In that situation, Wiltz said, she would need to consult with a legal team, which leads to a delay in care.

“That will create a huge mess for physicians because you’re going to be afraid to take care of these patients and risk losing your license,” she said. “But then you’re putting people at risk of dying.”

Even with EMTALA protections in place, physicians practicing in the 14 states with total abortion bans have had to deviate from the usual standard of care to comply with the bans, according to a 2023 report from Advancing New Standards in Reproductive Health. This included sending patients home from the hospital who had preterm prelabor rupture of membranes and telling them to return when labor started or they were experiencing signs of infection; prior to the ban, the standard of care would have been to immediately offer the option of a dilation and evacuation.

Blocking or criminalizing abortion access sends the message that “it’s OK to discriminate against people who need abortion,” said Dr. DeShawn Taylor, founder and CEO of Desert Star Institute for Family Planning in Phoenix. “It’s just horrible how abortion is the only type of health care where people get a pass for neglecting patients.”

The ripple effect from the harm that the abortion bans cause could include increases in obstetric and reproductive health-care deserts across the country, where there is a lack of obstetric care similar to what is already happening in Idaho and other states with extreme abortion bans.

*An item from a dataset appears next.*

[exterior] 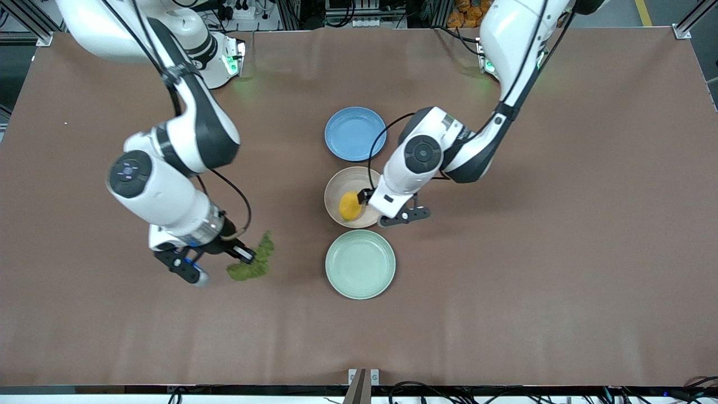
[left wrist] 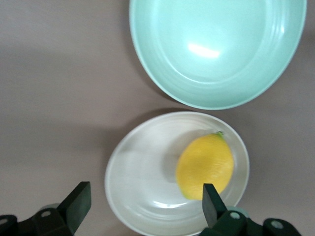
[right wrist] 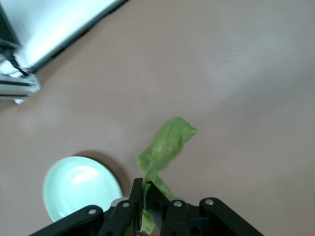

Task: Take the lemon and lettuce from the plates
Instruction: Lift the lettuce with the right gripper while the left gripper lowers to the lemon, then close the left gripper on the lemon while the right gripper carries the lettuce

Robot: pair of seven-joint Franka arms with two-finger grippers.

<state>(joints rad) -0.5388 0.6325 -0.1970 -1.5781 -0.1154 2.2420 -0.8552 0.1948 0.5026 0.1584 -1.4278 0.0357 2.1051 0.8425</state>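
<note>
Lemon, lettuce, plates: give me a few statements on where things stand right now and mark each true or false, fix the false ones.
1. The lemon lies in the beige plate. True.
2. The left gripper is shut on the lemon. False: its fingers are open, one on each side above the beige plate, and the lemon is not gripped.
3. The right gripper is shut on the lettuce. True.
4. The lettuce lies in the mint green plate. False: that plate holds nothing, and the lettuce is over bare table toward the right arm's end.
5. The blue plate holds the lemon. False: it holds nothing.
</note>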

Kwajelyn Jackson, executive director of Feminist Women’s Health Center in Atlanta, has concerns about the long-term impacts of a potential EMTALA destruction on the workforce.

Jackson said the possibility of criminal charges “might influence someone not to practice in the South or in the Midwest,” or where they receive medical training or complete their residency, not to mention medical school in general.

“I really do believe that over the next several years, we will see a dearth of reproductive health-care providers in states that have made it so blatantly clear that they are willing to undermine the expertise of physicians,” Jackson said.